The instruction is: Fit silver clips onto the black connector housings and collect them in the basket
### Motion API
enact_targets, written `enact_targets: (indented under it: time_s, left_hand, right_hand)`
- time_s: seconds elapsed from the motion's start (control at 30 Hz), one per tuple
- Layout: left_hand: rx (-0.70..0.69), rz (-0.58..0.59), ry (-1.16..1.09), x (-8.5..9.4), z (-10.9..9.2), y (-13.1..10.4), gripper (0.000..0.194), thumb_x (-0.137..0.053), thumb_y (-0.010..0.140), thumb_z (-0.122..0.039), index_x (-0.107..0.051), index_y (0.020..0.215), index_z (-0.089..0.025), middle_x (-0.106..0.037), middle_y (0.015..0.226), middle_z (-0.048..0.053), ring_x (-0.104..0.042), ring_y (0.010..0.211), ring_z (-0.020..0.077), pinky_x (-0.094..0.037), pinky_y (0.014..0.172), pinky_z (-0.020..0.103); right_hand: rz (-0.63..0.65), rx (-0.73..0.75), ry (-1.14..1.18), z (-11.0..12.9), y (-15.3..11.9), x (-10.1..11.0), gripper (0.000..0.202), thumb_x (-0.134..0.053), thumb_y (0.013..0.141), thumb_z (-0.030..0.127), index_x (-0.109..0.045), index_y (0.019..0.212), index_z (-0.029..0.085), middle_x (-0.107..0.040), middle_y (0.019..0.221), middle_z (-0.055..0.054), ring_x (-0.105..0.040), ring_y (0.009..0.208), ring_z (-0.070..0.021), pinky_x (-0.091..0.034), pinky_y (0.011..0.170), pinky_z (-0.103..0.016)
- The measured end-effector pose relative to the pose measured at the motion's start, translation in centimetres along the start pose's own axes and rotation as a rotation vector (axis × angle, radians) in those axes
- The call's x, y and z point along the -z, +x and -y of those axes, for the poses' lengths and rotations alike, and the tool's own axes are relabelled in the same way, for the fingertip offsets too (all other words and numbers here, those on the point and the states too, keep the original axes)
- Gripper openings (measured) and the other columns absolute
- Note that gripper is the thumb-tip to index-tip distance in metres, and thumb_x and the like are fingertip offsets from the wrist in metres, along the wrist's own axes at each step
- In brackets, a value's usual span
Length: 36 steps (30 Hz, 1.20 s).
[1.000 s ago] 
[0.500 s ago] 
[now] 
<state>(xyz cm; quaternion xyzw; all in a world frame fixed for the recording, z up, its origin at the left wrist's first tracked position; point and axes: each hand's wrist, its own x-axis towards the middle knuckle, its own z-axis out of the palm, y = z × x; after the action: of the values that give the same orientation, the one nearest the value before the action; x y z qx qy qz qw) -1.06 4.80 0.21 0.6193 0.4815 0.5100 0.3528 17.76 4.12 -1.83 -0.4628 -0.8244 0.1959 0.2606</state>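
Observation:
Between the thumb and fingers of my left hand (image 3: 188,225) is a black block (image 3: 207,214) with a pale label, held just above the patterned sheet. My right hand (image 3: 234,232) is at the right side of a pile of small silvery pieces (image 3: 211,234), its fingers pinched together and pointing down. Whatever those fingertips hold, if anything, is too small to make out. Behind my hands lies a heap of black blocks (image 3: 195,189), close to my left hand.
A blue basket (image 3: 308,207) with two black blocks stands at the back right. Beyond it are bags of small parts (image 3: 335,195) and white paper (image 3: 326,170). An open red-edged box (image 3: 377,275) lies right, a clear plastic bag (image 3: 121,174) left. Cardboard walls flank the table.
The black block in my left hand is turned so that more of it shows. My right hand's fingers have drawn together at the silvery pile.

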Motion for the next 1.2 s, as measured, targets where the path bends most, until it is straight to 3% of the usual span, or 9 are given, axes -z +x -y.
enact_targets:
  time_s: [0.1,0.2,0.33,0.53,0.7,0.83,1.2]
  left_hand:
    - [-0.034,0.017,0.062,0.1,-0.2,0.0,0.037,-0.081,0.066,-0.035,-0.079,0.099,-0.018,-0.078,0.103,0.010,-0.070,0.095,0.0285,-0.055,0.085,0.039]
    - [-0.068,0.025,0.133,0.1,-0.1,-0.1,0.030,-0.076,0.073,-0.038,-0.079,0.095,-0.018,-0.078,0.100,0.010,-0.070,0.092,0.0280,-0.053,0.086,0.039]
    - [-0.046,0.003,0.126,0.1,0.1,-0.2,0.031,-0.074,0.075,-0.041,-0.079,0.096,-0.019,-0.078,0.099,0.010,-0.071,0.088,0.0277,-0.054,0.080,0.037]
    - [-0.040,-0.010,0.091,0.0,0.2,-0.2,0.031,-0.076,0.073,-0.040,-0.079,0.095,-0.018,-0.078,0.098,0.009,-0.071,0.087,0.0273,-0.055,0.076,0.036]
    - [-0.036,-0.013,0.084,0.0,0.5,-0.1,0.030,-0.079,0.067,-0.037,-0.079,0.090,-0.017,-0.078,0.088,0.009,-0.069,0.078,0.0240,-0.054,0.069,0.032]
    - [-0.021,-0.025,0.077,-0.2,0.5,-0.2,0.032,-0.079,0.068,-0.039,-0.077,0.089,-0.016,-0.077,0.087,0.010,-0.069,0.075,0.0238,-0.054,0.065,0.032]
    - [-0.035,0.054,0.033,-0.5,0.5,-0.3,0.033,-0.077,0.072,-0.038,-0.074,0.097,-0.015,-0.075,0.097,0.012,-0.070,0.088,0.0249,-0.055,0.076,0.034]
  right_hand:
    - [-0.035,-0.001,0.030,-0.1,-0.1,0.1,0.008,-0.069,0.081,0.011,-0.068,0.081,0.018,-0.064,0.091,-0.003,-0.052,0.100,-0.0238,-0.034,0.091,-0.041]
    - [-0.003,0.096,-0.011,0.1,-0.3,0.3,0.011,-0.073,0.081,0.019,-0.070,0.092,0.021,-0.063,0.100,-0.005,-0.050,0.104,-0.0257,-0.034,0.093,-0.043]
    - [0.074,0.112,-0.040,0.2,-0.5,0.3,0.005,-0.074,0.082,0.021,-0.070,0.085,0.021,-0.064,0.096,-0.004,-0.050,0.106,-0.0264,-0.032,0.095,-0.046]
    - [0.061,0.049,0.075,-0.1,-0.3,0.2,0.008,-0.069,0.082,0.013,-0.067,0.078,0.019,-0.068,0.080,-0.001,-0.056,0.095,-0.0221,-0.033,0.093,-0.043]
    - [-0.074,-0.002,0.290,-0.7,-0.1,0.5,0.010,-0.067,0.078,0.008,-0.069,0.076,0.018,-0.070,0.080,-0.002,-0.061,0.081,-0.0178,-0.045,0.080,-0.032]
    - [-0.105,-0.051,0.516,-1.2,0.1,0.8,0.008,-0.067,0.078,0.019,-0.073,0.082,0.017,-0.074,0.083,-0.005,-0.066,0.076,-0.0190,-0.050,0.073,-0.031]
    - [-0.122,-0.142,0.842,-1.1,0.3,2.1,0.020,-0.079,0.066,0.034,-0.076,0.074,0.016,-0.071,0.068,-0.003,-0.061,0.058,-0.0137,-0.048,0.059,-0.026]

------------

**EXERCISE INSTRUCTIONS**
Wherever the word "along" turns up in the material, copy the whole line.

**TASK RESPONSE**
- The measured end-effector pose relative to the pose measured at the motion's start, translation in centimetres along the start pose's own axes and rotation as a rotation vector (axis × angle, radians) in those axes
- The call's x, y and z point along the -z, +x and -y of those axes, for the poses' lengths and rotations alike, and the tool's own axes are relabelled in the same way, for the fingertip offsets too (all other words and numbers here, those on the point and the states too, keep the original axes)
- Note that gripper is the thumb-tip to index-tip distance in metres, and thumb_x and the like are fingertip offsets from the wrist in metres, along the wrist's own axes at each step

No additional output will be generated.